ERP recording and analysis

Continuous EEG signals were recorded by a DC 32-channel amplifier (1-kHz sampling rate, 250 Hz high cut-off frequency; Brain Products Inc., Gilching, Germany). The EEG activity was recorded via a Waveguard elastic cap, containing 64 unshielded and sintered Ag–AgCl electrodes (CAP-ANTWG64; ANT, Netherlands), with an electrode layout according to the international 10–5 electrode system. The following electrodes were used during the recording FP2, F3, FZ, F4, FC5, FC1, FCZ, FC2, FC6, C3, CZ, C4, CP5, CP1, CP2, CP6, P7, P3, PZ, P4, P8, PO7, PO3, PO4, PO8, O1, OZ, and O2. The right-earlobe electrode served as on-line reference. EEG waveforms were re-referenced off-line to the average of the right- and the left-earlobe electrodes. Two electrodes placed in a bipolar montage at approximately 1 cm from the outer canthus of each eye served to record the horizontal electrooculogram (HEOG). The vertical electrooculogram (VEOG) and blinks were recorded from one electrode positioned below the right eye and Fp2 referenced to the right earlobe. Electrode impedance was kept below 5 KΩ. EEGs were epoched from 200 ms pre-stimulus-onset to 1,000 ms post-stimulus-onset. Each EEG epoch was inspected off-line, and those with ocular artifacts (as indicated by HEOG activity exceeding ±30 µV and VEOG activity exceeding ±80 µV) were excluded from statistical analyses. Only ERP data for trials with correct responses were analyzed, therefore artifacts from eye movements and excessive noise were marked bad and discarded after a selective individual trial review of each participant’s data. To help remove slow and sustained shifts in voltage (from non-neural origin) during data acquisition and reduce high-frequency noise, averaged ERPs were filtered using 0.05 Hz high-pass, 30 Hz low-pass and 50 Hz notch filters.

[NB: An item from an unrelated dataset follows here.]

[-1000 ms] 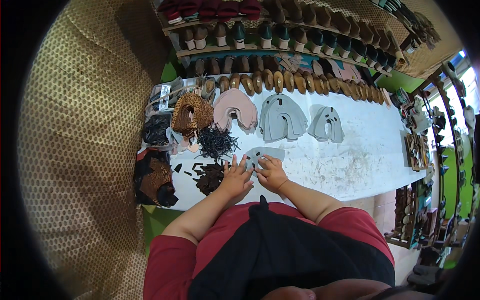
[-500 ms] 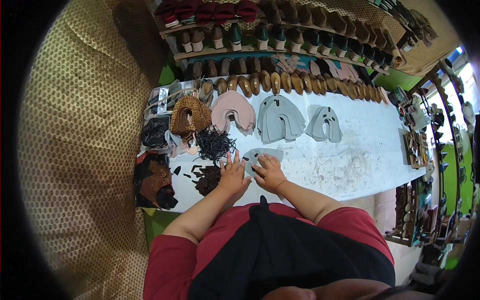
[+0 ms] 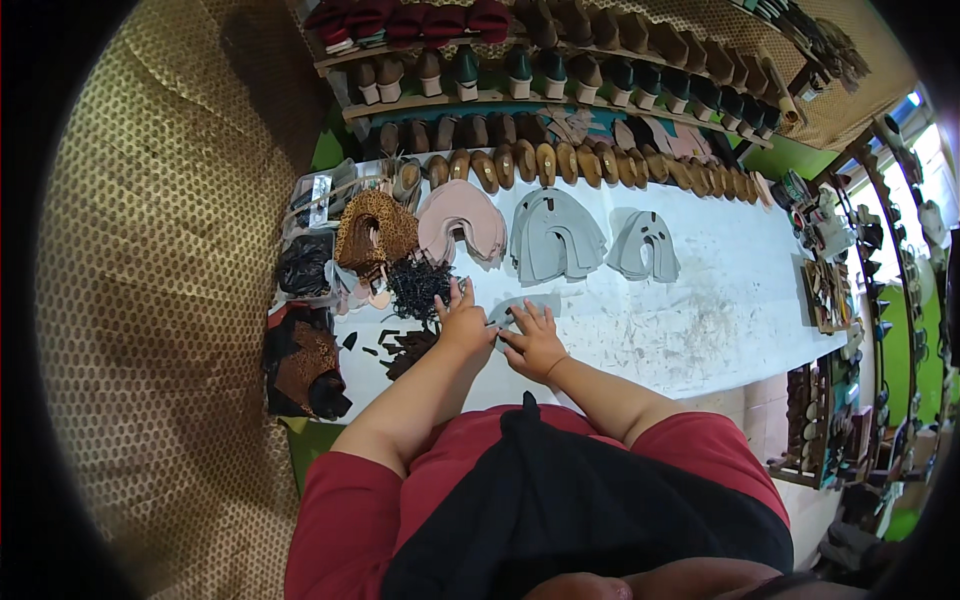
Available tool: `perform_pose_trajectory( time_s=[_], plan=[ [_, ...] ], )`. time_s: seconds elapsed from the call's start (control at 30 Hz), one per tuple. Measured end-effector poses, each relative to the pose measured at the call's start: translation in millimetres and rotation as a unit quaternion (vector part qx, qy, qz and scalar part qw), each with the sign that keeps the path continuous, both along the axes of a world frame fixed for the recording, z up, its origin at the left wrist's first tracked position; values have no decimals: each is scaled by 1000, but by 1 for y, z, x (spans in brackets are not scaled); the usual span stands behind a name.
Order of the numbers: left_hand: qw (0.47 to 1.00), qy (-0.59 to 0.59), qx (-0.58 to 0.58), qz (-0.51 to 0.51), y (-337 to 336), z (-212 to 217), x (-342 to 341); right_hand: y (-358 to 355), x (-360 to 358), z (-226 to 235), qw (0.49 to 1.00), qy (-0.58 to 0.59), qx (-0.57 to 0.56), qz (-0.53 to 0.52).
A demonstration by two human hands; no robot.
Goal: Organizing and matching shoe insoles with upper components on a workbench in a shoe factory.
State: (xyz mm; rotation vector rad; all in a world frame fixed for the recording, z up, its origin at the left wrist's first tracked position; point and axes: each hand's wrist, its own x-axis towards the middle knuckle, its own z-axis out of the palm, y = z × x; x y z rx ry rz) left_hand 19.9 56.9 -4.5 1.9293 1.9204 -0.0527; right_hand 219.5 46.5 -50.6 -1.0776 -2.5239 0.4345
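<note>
A grey curved shoe-upper piece lies flat on the white-covered table, partly hidden by both hands. My left hand is at its left edge, fingers stretched and apart, with the thumb side close to a small dark strip. On the piece's near right part rests my right hand, its fingers spread flat. Dark brown strips are heaped beside my left forearm, which covers some of them. Just beyond my left hand sits a tangle of black cords.
Stacked grey uppers, a smaller grey stack, pink uppers and leopard-print pieces line the table's middle. Behind them stands a row of brown shoe lasts. Shelves of shoes rise at the back; a rack stands at right.
My left hand has turned and moved slightly toward the grey piece, its fingers less spread. The right hand stays nearly in place. The whole view has shifted slightly.
</note>
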Motion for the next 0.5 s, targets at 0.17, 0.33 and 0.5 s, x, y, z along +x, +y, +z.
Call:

Mean amplitudes of ERP waveforms in the time window of 450–780 ms relative to a 200 ms pre-stimulus baseline were obtained for each subject under each of the four conditions. This late ERP time window was chosen based on visual inspection and relevant source-ERP color-word Stroop research. In particular, a recent study (Silton et al., 2010) supported a role only for late ACC activity (520–680 ms), which is related to later aspects of response selection, in differentiating Stroop conditions. ERP mean amplitudes were measured for a selected group of 4 electrodes in the fronto-central scalp region (Fz, FC1, FCz, FC2). This region was chosen because it was likely to reveal the brain processing associated with cognitive control in a situation requiring effective inhibition of distracting task-irrelevant information (Badzakova-Trajkov et al., 2009).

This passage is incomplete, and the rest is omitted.